Please note that solutions using data.table are just as welcome.

EDIT:

enter image description here


Solution

  • The reason the answer doesn't work properly anymore is that the file has changed slightly. The original answer was based on the fact that entries were separated by an empty line. These lines are gone. But entries are now separated by a line that only contains "P00-". We can use this as the separator instead.

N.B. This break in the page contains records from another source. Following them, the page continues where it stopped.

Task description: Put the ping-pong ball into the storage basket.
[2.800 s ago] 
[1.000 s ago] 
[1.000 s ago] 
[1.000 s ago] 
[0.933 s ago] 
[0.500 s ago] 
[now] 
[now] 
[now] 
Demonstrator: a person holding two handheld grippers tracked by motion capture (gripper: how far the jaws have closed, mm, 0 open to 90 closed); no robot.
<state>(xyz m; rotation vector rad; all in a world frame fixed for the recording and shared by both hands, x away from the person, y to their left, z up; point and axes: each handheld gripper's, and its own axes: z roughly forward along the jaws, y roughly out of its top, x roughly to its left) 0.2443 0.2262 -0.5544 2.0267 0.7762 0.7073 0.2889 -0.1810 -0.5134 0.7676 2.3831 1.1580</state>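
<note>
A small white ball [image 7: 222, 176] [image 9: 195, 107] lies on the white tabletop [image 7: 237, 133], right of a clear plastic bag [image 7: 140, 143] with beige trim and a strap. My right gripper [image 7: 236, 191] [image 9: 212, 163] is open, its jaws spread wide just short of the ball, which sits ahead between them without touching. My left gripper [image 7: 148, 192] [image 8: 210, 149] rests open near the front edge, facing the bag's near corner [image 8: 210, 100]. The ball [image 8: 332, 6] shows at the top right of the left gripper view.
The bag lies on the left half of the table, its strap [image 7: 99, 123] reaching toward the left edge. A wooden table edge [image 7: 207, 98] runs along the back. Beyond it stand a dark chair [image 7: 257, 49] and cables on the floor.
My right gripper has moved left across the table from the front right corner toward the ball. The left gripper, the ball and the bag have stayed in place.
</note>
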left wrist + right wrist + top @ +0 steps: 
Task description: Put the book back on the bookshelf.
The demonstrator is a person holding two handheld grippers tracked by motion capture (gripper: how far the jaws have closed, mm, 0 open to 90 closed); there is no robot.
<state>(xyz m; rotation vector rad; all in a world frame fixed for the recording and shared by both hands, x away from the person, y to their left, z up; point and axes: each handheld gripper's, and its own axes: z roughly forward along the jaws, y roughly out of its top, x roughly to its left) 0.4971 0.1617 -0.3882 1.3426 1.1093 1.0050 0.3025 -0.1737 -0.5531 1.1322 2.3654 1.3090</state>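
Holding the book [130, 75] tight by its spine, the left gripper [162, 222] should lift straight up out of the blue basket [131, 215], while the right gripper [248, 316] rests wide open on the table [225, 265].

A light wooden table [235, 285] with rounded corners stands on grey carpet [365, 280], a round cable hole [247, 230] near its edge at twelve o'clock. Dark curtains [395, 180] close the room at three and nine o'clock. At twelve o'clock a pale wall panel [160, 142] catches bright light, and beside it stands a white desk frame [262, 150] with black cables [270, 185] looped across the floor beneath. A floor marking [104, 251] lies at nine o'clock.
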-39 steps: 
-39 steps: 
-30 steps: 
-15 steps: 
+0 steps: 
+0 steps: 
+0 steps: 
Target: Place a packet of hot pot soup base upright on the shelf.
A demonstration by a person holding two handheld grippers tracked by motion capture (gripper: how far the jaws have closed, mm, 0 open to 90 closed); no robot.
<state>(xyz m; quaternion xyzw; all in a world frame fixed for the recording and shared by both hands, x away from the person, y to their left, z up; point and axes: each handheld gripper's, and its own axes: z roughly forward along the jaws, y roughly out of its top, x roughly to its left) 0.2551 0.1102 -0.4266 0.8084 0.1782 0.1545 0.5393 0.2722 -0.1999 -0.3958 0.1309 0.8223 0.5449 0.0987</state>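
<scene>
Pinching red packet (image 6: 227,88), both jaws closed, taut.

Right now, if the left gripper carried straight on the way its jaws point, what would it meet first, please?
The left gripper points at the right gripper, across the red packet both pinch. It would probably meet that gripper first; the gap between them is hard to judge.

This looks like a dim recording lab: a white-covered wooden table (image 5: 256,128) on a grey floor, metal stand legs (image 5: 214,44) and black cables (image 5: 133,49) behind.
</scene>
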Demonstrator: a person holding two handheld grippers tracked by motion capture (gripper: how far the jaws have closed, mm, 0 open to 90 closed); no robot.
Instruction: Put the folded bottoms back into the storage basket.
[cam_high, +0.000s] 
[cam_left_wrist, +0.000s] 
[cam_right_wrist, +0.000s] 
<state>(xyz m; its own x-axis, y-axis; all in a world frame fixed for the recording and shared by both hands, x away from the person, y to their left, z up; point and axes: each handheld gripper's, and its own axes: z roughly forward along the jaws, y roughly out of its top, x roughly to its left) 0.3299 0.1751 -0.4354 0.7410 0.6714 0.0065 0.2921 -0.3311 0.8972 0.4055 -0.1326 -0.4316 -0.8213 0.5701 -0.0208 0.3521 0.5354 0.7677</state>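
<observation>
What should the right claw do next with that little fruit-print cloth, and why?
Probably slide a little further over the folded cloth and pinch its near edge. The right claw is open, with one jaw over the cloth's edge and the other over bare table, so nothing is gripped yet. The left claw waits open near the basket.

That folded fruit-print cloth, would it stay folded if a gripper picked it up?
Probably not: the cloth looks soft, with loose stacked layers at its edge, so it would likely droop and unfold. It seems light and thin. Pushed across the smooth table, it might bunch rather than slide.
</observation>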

    lines <- readr::read_lines("https://pastebin.com/raw/KKu9FmF6")
    
    entries <- split(lines, cumsum(grepl("P00-$", lines)))
    
    library(stringr)
    library(dplyr)
    
    df <- lapply(entries, function(entry) {
      entry <- entry[!grepl("P00-$", entry)] # remove empty elements
      header <- entry[1] # first non empty is the header
      entry <- tail(entry, -1)  # remove header from entry
      desc <- str_extract(entry, "^P\\d+-")  # extract description
    
      for (l in which(is.na(desc))) { # collapse lines that go over 2 elements
        entry[l - 1] <- paste(entry[l - 1], entry[l], sep = " ")
      }
    
      entry <- entry[!is.na(desc)]
      desc <- desc[!is.na(desc)]
    
      # turn into nice format
      df <- tibble::tibble(
        header,
        desc,
        entry
      )
      df$entry <- str_replace_all(df$entry, fixed(df$desc), "") # remove description from entry
      return(df)
    }) %>% 
      bind_rows() # turn list into one data.frame
    

    I checked if the information you listed above is still missing and this is not the case:

    df %>% 
      filter(str_detect(entry, "Movement for a Prosperous Czechoslovakia|Sociálna demokraci|Association for Workers in Slovakia"))
    #> # A tibble: 3 x 3
    #>   header      desc  entry                                                       
    #>   <chr>       <chr> <chr>                                                       
    #> 1 P00-SLOVAK… P1-   Movement for a Prosperous Czechoslovakia (Hnutie za prosper…
    #> 2 P00-SLOVAK… P2-   Social Democracy (Sociálna demokracia [SD])                 
    #> 3 P00-SLOVAK… P3-   Association for Workers in Slovakia (Združenie robotníkov S…
    

    Created on 2019-12-16 by the reprex package (v0.3.0)

    I tried to make the answer as clear as possible, but I understand that it is often hard to wrap your head around other people's code. One thing that always helps me is to run the solution line by line and check how the objects change. Since most of the important stuff is hidden in the loop, you can simulate one run of lapply by creating an example entry like this: entry <- entries[[1]]. Now you can the lines inside lapply.